I’m creating a new phoenix application (my first time) and I am seeing the following warning when I am using mix phoenix,gen.html to build my DB tables:
warning: found quoted keyword "test" but the quotes are not required. Note that keywords are always atoms, even when quoted, and quotes should only be used to introduce keywords with foreign characters in them mix.exs:57
I realize that the warning has nothing to do with the table building but wonder why Phoenix is generating its own ‘bugs’ (to me, a warning is a bug)? Is it because I am using mix phoenix,gen.html instead of mix phx,gen.html?
I’ve removed the quotes from the atom but it still moans about the line… my guess is that it doesn’t like the other quoted “test” either, but I assume that is a command parameter that needs to be quoted?
defp aliases do
[
"ecto.setup": ["ecto.create", "ecto.migrate", "run priv/repo/seeds.exs"],
"ecto.reset": ["ecto.drop", "ecto.setup"],
test: ["ecto.create --quiet", "ecto.migrate", "test"]
]
end
Well, warnings are printed to be acted on, there is currently no way to silence them besides changing the code accordingly or to change to a version of elixir that does not emit the warnings.

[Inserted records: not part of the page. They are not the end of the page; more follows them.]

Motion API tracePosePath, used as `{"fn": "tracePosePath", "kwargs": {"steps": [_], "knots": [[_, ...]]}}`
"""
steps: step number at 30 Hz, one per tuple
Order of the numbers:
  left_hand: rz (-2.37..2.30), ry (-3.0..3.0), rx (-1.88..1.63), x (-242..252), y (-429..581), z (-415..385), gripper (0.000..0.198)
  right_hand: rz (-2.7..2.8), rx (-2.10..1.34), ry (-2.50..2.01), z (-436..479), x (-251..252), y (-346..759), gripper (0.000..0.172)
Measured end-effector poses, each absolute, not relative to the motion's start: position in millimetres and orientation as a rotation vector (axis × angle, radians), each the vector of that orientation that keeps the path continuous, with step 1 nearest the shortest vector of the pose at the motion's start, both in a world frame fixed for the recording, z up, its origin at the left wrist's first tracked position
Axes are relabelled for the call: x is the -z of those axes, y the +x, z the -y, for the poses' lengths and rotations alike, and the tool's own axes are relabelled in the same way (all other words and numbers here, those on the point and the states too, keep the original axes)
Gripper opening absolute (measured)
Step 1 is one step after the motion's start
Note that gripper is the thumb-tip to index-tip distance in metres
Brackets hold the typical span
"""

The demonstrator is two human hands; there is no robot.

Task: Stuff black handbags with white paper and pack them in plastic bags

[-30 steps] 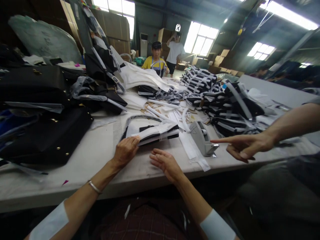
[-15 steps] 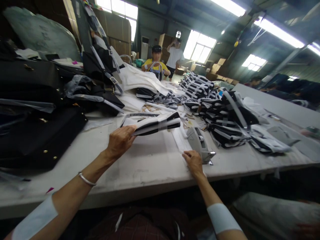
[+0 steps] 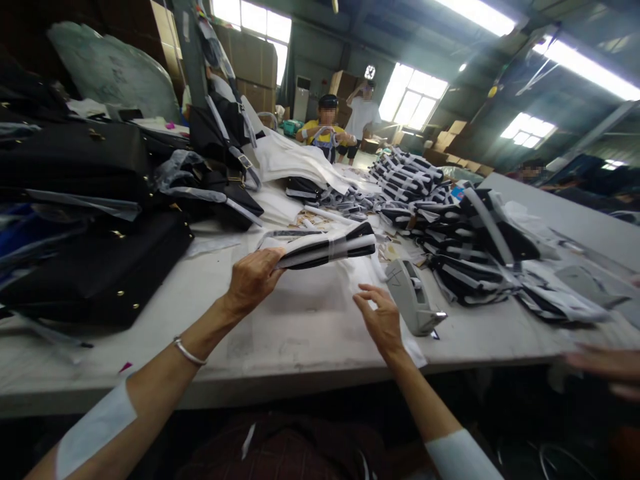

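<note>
My left hand (image 3: 255,279) is closed round the near end of a bundle of black straps (image 3: 333,248) wrapped in white, with a translucent band round its middle. The bundle is held above the white tabletop (image 3: 295,333), its far end pointing right. Over a strip of thin white sheet (image 3: 363,270), my right hand (image 3: 379,317) has its fingers apart, thumb and forefinger curved, and nothing shows between them. Just right of those fingers stands a grey tape dispenser (image 3: 407,297). Part of the white strip is hidden behind my right hand and wrist.
Black bags (image 3: 95,267) are stacked at the left. Similar wrapped strap bundles (image 3: 465,267) pile up right of the dispenser. White sheets (image 3: 295,163) lie farther back. A co-worker's blurred hand (image 3: 607,367) is at the right edge; a person in yellow (image 3: 325,133) is across the table.
My right hand has lifted off the table, its fingers spreading apart. The view has shifted left. My left hand still holds the bundle. A co-worker's hand has come in at the right.
</note>
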State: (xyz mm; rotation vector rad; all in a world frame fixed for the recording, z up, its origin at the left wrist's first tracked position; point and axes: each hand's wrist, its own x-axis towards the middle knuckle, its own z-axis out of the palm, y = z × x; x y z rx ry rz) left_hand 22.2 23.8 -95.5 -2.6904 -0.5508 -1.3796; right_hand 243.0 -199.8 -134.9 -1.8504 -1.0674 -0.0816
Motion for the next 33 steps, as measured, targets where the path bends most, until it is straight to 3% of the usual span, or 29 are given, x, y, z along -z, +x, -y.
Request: {"fn": "tracePosePath", "kwargs": {"steps": [4, 7, 14, 17, 21, 33], "knots": [[0.539, -2.672, 1.435, 86.8, 16.7, -30.2, 0.027, 1.248, -0.393, -1.761, 204.5, 153.2, 180.9, 0.004], [0.48, -2.665, 1.455, 83.3, 14.5, -34.1, 0.028, 1.324, -0.587, -1.809, 209.7, 153.6, 170.7, 0.009], [0.426, -2.679, 1.489, 80.0, 23.5, -35.5, 0.028, 0.938, -0.254, -1.966, 153.7, 147.9, 210.6, 0.031], [0.437, -2.685, 1.523, 77.7, 24.6, -36.0, 0.03, 1.036, -0.398, -1.97, 135.8, 170.8, 195.7, 0.05], [0.427, -2.676, 1.518, 78.1, 18.8, -35.5, 0.028, 1.388, -0.698, -1.68, 139.7, 184.3, 161.2, 0.059], [0.365, -2.667, 1.497, 90.7, 13.0, -33.8, 0.024, 1.075, -0.463, -1.946, 87.5, 180.6, 218.6, 0.041]]}}
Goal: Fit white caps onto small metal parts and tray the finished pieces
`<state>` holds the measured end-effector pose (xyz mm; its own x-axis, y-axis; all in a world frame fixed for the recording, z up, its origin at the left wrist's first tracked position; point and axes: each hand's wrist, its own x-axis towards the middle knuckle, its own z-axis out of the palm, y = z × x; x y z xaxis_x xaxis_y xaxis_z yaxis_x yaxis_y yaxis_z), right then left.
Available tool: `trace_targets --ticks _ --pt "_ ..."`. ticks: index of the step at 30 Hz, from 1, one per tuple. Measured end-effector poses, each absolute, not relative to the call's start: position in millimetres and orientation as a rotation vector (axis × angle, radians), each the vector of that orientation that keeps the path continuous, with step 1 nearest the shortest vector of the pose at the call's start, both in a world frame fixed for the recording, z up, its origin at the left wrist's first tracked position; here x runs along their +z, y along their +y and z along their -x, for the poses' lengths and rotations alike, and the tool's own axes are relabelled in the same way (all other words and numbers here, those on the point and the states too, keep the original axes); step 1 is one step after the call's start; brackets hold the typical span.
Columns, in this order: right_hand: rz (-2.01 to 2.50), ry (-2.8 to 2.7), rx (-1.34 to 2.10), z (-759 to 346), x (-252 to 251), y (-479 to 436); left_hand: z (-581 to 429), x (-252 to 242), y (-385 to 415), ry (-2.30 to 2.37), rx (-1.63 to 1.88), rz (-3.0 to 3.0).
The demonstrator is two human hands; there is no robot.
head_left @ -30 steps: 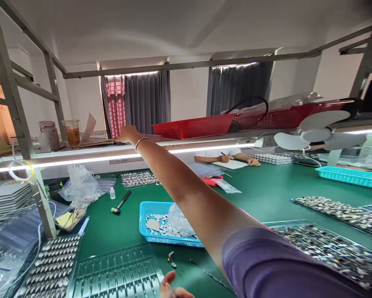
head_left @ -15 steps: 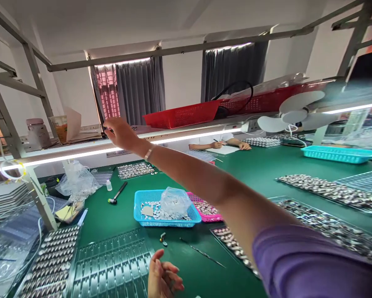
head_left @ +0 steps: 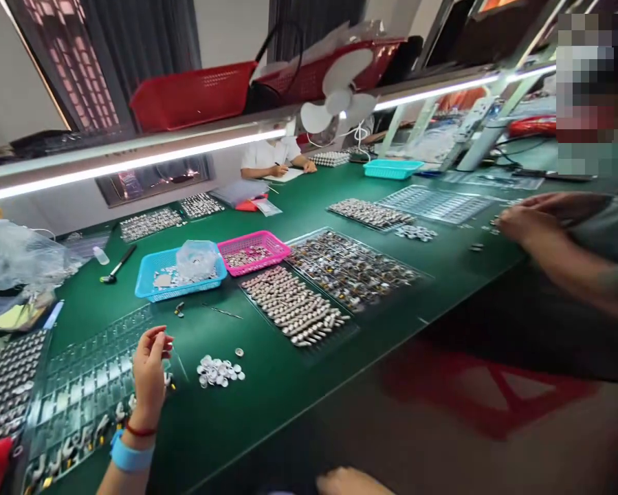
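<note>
My left hand [head_left: 151,375], with a blue wristband, hovers over the right side of a clear slotted tray [head_left: 92,364]. Its fingers are loosely bent, and nothing shows between them. Small metal-and-yellow parts [head_left: 84,436] fill the tray's near row. To the right of this hand lies a pile of small white round pieces [head_left: 218,371]. Beyond it are a small loose part [head_left: 179,310] and a thin pointed metal tool [head_left: 226,313]. My right hand [head_left: 352,481] shows only in part at the bottom edge, below the table edge; its fingers are blurred and cut off.
A blue basket [head_left: 151,292] and a pink basket [head_left: 260,260] stand mid-table, with a hammer [head_left: 120,263] to their left. Filled trays [head_left: 295,306] lie to the right. A co-worker's hands [head_left: 533,216] work at far right; another person [head_left: 272,159] writes at the back.
My right arm has come down from the shelf at upper left to the bottom edge. The view has swung right and down. My left hand stays bent near the slotted tray.
</note>
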<state>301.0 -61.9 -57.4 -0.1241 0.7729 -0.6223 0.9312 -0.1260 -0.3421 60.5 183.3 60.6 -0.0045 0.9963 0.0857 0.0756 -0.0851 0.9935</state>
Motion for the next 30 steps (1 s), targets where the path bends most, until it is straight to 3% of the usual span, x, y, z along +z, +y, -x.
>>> trace_targets --ticks 5,10,15,20,25,30 --pt "-1.956 1.945 -0.981 -314.1 -71.3 -46.1 -76.1 78.2 199.0 1.430 0.868 -1.828" --pt "-1.611 2.284 -1.019 -299.3 -45.5 -37.0 -83.1 91.5 216.5 1.640 0.658 -2.067" --pt "-1.261 2.851 -1.076 -301.5 -2.7 -42.1 -50.6 86.9 190.1 1.816 0.349 -2.176" --pt "-1.207 3.016 -1.216 -305.3 -5.0 -50.8 -27.0 75.5 161.2 1.821 0.028 -2.297" --pt "-1.066 3.201 -1.107 -302.5 -6.9 -44.9 -30.7 76.8 158.4 1.732 0.040 -2.419" --pt "-1.247 3.512 -1.033 -289.9 10.3 -16.8 -21.1 69.4 177.2 1.619 0.229 -2.437"
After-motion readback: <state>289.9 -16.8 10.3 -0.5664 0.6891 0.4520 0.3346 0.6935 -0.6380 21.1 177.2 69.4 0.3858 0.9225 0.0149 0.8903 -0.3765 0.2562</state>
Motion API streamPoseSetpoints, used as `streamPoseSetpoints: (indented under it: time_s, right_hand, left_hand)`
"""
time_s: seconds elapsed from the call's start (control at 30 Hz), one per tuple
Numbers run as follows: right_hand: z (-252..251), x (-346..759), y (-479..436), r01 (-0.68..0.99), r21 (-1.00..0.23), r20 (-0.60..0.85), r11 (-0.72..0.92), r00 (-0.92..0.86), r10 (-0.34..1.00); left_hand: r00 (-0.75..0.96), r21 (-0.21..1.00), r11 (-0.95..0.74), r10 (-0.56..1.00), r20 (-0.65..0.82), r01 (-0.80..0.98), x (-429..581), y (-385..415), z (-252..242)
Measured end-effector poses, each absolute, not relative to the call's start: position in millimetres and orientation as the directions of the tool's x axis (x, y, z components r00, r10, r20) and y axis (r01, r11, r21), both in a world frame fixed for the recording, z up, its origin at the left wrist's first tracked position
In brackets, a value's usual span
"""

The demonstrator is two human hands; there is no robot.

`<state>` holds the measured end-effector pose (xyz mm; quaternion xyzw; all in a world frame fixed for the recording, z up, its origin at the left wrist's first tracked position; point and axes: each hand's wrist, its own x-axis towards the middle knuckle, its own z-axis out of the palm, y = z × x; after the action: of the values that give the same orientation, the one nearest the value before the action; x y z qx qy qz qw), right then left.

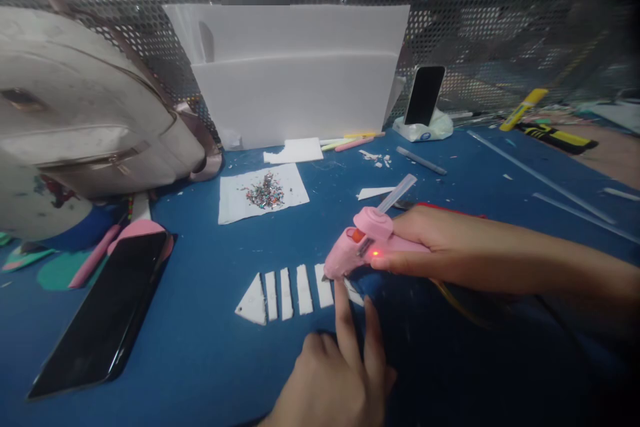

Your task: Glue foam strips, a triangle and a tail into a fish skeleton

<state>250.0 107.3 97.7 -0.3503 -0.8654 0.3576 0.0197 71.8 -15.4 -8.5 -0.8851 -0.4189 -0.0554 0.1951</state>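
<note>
My right hand (415,240) is wrapped round a pink hot glue gun (345,250) with a clear glue stick (397,193) standing out of its back and a red light lit on its side. The gun's nozzle points down at a white foam strip (324,288). My left hand (340,373) reaches up from below, two fingers stretched and apart, fingertips by the nozzle and a white piece (354,292) at the row's right end. Further left in the row lie several thin strips (304,290) and a triangular piece (253,301) with a small hole.
A black phone (100,320) lies at left, below a pale backpack (85,100). Glitter bits (266,192) sit on white paper (233,203). Behind stand a white board (295,93) and a propped phone (425,95). Glue sticks (545,177) and a yellow-black cutter (557,138) lie at right.
</note>
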Motion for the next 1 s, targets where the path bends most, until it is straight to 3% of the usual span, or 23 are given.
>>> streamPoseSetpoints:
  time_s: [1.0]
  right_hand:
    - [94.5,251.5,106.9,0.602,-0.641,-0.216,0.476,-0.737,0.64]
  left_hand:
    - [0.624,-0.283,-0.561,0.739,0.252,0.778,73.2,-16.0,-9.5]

And I really hope, there will never be a way to silence the warnings, that would totally defeat their purpose.
I think I should be able to write :"something" without the compiler constantly throwing warning messages at me
Jokes aside, I don’t believe all warnings are equally important, especially in this case. There should be a way to tell the compiler “I know what I’m doing” so it can suppress specific warnings.
If it is only possible to create with quotes, it shouldn’t create any warning. If it indeed creates a warning and is not possible without quotes, please file a bug at https://github.com/elixir-lang/elixir.
edit
For me :"$" doesn’t create a warning. I’m on Elixir 1.7.3 compiled and running on OTP 21.